Instructions to follow: Give back the full listing verbatim, apart from its images.

The data:
-- Opening Marker --

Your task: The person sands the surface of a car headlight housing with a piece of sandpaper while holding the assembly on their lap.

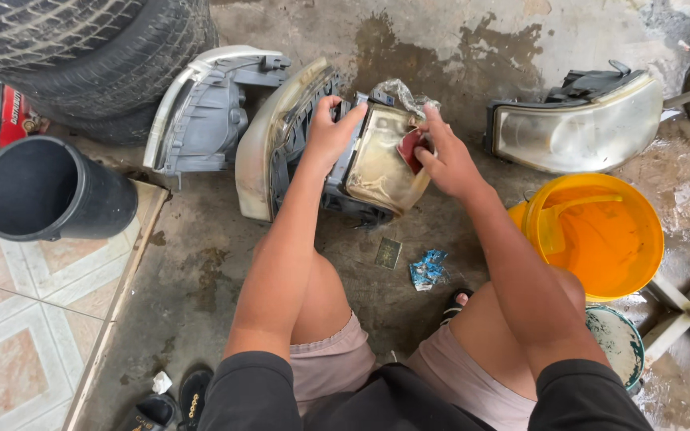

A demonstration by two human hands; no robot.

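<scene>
A yellowed, cloudy car headlight [381,164] stands on the wet concrete floor in front of my knees. My left hand [331,132] grips its top left edge and steadies it. My right hand [443,156] presses a small red piece of sandpaper [410,149] against the lens at its upper right. A crumpled bit of clear plastic [403,93] sticks up behind the headlight.
Three more headlights lie around: one [269,132] leaning right behind, one [201,108] at the left, one [580,124] at the right. An orange bucket with a scoop [596,235], a black bucket [45,191], tyres [81,48], a blue wrapper [427,269] and tiled floor [25,319] surround me.
</scene>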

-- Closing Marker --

Final answer:
Your task: The person sands the surface of a car headlight housing with a piece of sandpaper while holding the assembly on their lap.


A demonstration by two human hands; no robot.

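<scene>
A yellowed, cloudy car headlight [381,164] stands on the wet concrete floor in front of my knees. My left hand [331,132] grips its top left edge and steadies it. My right hand [443,156] presses a small red piece of sandpaper [410,149] against the lens at its upper right. A crumpled bit of clear plastic [403,93] sticks up behind the headlight.
Three more headlights lie around: one [269,132] leaning right behind, one [201,108] at the left, one [580,124] at the right. An orange bucket with a scoop [596,235], a black bucket [45,191], tyres [81,48], a blue wrapper [427,269] and tiled floor [25,319] surround me.
</scene>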

What the exercise required is now done.